> **WORK ITEM**: When you transcribe the listing that follows, keep every line exact and skip any picture.

> **INPUT DATA**:
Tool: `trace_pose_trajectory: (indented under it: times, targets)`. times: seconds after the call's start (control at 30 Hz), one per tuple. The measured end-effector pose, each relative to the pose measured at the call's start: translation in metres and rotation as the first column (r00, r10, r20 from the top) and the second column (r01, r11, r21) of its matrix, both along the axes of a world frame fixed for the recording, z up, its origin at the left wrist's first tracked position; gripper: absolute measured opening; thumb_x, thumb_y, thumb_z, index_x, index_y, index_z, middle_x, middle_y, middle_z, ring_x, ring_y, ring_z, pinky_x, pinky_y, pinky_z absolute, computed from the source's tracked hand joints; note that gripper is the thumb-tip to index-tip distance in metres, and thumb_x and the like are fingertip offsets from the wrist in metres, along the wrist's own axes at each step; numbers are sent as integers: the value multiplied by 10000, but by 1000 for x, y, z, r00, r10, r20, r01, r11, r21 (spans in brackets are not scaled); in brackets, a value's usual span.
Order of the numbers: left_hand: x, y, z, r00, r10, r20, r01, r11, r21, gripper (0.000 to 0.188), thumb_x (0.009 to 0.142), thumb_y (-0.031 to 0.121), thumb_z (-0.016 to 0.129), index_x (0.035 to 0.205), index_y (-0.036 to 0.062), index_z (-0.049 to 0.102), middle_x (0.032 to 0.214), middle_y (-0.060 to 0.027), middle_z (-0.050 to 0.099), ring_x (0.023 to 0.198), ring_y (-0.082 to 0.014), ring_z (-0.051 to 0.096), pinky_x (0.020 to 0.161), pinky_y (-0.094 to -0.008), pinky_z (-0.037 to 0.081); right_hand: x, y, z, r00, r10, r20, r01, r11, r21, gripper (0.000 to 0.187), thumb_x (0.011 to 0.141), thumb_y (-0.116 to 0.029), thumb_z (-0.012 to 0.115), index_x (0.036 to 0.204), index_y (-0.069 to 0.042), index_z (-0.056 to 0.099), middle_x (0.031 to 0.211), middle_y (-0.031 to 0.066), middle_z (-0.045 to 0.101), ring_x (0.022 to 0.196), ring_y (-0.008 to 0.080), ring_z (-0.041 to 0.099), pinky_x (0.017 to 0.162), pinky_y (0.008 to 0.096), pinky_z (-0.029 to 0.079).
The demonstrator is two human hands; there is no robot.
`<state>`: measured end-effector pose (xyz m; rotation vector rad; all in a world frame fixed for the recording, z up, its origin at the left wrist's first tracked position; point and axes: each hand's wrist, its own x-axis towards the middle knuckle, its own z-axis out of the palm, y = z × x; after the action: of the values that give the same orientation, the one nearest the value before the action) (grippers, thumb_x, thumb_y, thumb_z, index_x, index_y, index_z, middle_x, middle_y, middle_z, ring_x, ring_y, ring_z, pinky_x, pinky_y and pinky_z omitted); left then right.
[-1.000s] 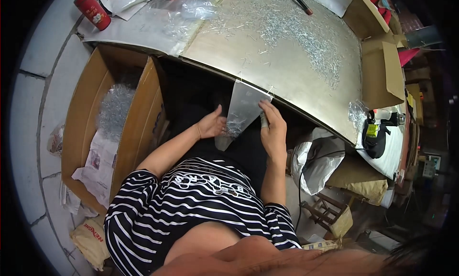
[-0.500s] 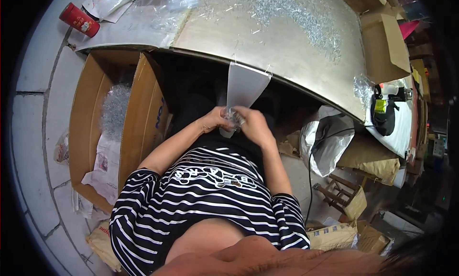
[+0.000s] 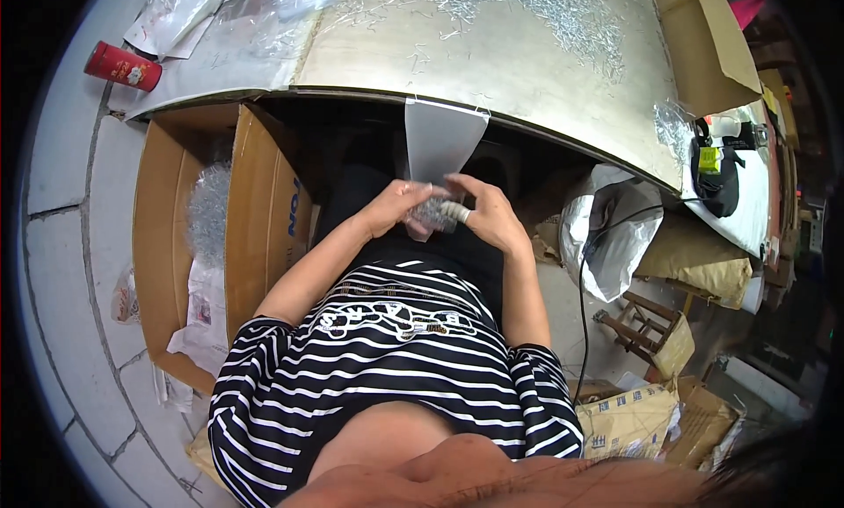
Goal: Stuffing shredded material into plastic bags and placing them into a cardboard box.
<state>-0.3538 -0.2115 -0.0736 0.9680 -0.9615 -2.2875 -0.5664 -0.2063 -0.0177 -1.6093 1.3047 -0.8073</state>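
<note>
Left arm [image 3: 316,269]: one, bare-forearmed, left of centre, slanting up and right toward mid-frame. Left hand [image 3: 398,205]: at frame centre, fingers bent toward the right, tips blurred, closure indeterminate. Right arm [image 3: 527,292]: one, bare-forearmed, right of centre, rising steeply with a slight lean left. Right hand [image 3: 492,216]: just right of centre, digits pointing left, upper and lower spread apart; pale wrapping [image 3: 454,211] on the lower digit. Hands near each other, mutually facing.

Chute [image 3: 442,138] fwd; clr above
</note>
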Motion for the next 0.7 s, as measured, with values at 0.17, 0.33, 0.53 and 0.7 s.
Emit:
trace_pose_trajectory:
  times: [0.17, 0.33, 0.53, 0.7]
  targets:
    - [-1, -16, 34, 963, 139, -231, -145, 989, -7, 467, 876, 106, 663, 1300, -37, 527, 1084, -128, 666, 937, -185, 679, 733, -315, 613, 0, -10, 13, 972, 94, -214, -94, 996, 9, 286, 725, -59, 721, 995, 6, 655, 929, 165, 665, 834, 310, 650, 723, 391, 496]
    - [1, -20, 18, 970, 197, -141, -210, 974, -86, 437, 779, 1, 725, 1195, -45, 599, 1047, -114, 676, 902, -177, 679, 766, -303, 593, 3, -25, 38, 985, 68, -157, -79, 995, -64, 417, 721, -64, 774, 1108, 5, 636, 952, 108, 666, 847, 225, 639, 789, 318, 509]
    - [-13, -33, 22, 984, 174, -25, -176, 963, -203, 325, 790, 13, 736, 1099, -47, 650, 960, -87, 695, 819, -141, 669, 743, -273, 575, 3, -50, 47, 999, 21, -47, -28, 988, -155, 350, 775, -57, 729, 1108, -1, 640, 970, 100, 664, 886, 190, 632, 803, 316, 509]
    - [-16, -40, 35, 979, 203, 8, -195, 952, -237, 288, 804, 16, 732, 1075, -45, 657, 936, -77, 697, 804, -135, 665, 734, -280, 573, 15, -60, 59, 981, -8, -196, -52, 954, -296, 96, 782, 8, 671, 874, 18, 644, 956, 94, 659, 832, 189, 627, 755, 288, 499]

> **EXERCISE OUTPUT**:
Tool: `trace_pose_trajectory: (indented under it: times, targets)`. times: seconds after the call's start (control at 30 Hz), one per tuple. The measured end-effector pose, each relative to the pose measured at the call's start: translation in metres and rotation as the first column (r00, r10, r20 from the top) and the second column (r01, r11, r21) of its matrix, both along the axes of a world frame fixed for the recording, z up, its origin at the left wrist's first tracked position; gripper: absolute measured opening; thumb_x, thumb_y, thumb_z, index_x, index_y, index_z, middle_x, middle_y, middle_z, ring_x, ring_y, ring_z, pinky_x, pinky_y, pinky_z absolute, computed from the source's tracked hand joints; note that gripper is the thumb-tip to index-tip distance in metres, and thumb_x and the like are fingertip offsets from the wrist in metres, along the wrist's own axes at each step; numbers are sent as integers: the value multiplied by 10000, but by 1000 for x, y, z, r00, r10, r20, r01, r11, r21 (spans in brackets are not scaled); in brackets, a value's usual span.
Order of the numbers: left_hand: x, y, z, r00, r10, r20, r01, r11, r21, gripper (0.000 to 0.188), thumb_x (0.009 to 0.142), thumb_y (-0.031 to 0.121), thumb_z (-0.016 to 0.129), index_x (0.035 to 0.205), index_y (-0.036 to 0.062), index_z (-0.049 to 0.102), middle_x (0.032 to 0.214), middle_y (-0.060 to 0.027), middle_z (-0.050 to 0.099), ring_x (0.023 to 0.198), ring_y (-0.082 to 0.014), ring_z (-0.051 to 0.096), pinky_x (0.020 to 0.161), pinky_y (-0.094 to -0.008), pinky_z (-0.037 to 0.081); right_hand: x, y, z, r00, r10, r20, r01, r11, r21, gripper (0.000 to 0.187), thumb_x (0.011 to 0.141), thumb_y (-0.116 to 0.029), thumb_z (-0.012 to 0.115), index_x (0.036 to 0.204), index_y (-0.069 to 0.042), index_z (-0.056 to 0.099), middle_x (0.031 to 0.211), middle_y (-0.031 to 0.066), middle_z (-0.045 to 0.101), ring_x (0.022 to 0.196), ring_y (-0.008 to 0.080), ring_z (-0.041 to 0.099), pinky_x (0.017 to 0.162), pinky_y (0.008 to 0.096), pinky_z (-0.029 to 0.079).
The demonstrator is two human hands; there is no robot.
`<state>`: measured end-effector pose (xyz m; rotation vector rad; all in a world frame fixed for the recording, z up, its origin at the left wrist's first tracked position; point and axes: each hand's wrist, its own x-axis towards the middle knuckle, its own z-axis out of the palm, y = z × x; after the action: of the values that give the same orientation, the one nearest the value before the action) (grippers, thumb_x, thumb_y, thumb_z, index_x, index_y, index_z, middle_x, middle_y, middle_z, ring_x, ring_y, ring_z, pinky_x, pinky_y and pinky_z omitted); left then right.
[-1.000s] 
[-0.500s] 
[+0.000s] 
Goal: Stuffing shredded material into plastic bags and placing them into a cardboard box.
<state>-0.3538 -0.2115 -0.0736 0.9680 -0.9615 -2.2875 -0.5664 -0.2063 -0.0177 -1.6093 1.3047 -0.8073</state>
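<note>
Left arm [image 3: 316,269]: one, bare-forearmed, left of centre, slanting up and right toward mid-frame. Left hand [image 3: 398,205]: at frame centre, fingers bent toward the right, tips blurred, closure indeterminate. Right arm [image 3: 527,292]: one, bare-forearmed, right of centre, rising steeply with a slight lean left. Right hand [image 3: 492,216]: just right of centre, digits pointing left, upper and lower spread apart; pale wrapping [image 3: 454,211] on the lower digit. Hands near each other, mutually facing.

Chute [image 3: 442,138] fwd; clr above
</note>
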Motion for the next 0.7 s, as measured, with values at 0.17, 0.33, 0.53 and 0.7 s.
Emit:
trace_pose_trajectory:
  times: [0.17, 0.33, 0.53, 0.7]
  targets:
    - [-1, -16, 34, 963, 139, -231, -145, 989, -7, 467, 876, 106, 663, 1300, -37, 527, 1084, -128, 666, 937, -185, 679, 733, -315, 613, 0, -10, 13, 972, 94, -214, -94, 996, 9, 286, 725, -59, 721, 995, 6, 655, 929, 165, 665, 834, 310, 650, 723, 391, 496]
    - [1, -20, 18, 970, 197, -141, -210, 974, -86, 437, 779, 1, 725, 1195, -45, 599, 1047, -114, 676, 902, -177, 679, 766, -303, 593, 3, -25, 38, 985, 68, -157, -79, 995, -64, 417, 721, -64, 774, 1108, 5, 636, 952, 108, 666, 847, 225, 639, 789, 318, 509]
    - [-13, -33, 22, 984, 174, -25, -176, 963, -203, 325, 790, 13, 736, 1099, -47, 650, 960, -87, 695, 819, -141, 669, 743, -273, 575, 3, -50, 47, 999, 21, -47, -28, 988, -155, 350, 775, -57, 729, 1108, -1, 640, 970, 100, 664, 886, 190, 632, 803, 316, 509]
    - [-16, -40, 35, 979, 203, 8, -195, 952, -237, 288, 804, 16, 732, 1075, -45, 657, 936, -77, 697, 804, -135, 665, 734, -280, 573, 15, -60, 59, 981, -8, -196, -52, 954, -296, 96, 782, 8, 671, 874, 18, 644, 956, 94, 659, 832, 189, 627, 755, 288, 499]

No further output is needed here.